• _What the task requires_:
Beginning with the first line, please repeat the entries exactly and end on the line that contains "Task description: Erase".

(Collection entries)
===

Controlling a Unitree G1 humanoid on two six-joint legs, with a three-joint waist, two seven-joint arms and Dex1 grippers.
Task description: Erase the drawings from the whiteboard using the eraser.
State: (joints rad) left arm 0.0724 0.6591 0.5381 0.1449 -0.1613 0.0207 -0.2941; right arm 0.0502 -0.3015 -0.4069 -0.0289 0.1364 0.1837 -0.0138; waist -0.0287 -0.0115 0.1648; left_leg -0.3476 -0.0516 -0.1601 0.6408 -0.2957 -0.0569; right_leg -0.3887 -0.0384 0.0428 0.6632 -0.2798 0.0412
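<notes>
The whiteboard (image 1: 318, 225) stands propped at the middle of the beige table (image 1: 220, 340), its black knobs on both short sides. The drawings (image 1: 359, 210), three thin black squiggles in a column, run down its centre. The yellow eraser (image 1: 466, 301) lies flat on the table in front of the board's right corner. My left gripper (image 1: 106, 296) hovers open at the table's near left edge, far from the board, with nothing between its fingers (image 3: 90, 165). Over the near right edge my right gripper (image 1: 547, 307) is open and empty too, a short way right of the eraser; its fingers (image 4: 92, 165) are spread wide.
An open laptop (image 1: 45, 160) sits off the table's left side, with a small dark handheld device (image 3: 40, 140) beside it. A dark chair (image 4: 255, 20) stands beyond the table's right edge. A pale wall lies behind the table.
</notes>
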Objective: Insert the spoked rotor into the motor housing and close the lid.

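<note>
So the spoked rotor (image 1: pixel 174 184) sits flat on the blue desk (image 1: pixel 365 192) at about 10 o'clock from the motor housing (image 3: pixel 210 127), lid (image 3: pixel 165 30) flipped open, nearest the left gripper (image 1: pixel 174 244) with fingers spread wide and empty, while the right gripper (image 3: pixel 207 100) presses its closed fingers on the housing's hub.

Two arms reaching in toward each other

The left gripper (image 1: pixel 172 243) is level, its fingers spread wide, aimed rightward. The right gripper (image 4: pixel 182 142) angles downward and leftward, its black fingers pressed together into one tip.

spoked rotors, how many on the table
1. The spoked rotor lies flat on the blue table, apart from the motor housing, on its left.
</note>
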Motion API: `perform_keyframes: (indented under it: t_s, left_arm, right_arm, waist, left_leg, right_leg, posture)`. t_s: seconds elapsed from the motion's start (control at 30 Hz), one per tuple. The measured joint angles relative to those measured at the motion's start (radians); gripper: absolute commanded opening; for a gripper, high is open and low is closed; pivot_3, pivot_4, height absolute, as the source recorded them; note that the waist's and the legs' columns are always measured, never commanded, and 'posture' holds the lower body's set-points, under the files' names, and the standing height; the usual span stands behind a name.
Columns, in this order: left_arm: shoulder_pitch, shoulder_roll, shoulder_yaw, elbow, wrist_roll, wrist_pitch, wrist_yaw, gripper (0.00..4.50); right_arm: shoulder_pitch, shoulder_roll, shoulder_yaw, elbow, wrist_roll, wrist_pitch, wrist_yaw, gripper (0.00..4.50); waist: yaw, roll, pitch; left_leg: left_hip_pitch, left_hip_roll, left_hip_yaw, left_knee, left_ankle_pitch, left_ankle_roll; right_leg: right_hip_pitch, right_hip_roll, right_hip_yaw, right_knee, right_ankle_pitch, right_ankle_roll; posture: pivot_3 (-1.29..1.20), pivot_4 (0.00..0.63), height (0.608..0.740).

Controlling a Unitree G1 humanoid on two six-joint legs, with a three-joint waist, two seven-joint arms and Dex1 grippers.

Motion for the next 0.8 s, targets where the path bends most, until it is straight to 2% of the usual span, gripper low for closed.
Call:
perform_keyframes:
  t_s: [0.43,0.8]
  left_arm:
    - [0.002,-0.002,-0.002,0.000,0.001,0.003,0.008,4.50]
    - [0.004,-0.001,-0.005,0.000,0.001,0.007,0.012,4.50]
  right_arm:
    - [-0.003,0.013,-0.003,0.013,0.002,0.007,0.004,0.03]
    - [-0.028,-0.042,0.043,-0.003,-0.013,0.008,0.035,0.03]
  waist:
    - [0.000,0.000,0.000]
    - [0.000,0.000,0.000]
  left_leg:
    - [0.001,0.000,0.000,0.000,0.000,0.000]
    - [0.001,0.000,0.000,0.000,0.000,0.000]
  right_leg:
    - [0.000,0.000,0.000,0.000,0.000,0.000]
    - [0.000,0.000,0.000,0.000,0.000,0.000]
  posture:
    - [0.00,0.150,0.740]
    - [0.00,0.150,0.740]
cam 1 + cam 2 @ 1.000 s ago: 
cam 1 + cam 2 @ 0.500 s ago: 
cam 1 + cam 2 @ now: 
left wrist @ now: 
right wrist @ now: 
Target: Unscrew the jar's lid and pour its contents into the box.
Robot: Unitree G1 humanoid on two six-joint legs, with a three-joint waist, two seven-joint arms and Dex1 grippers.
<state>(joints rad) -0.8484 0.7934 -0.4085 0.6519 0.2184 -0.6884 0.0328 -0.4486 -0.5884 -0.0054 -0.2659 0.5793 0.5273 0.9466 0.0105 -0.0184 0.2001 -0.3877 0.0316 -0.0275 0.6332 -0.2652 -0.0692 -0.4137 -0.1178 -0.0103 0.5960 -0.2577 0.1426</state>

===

• _Answer to this exercise_:
Controlling a Unitree G1 humanoid on two six-joint legs, with a three-joint waist, two seven-joint arms and Dex1 grippers.
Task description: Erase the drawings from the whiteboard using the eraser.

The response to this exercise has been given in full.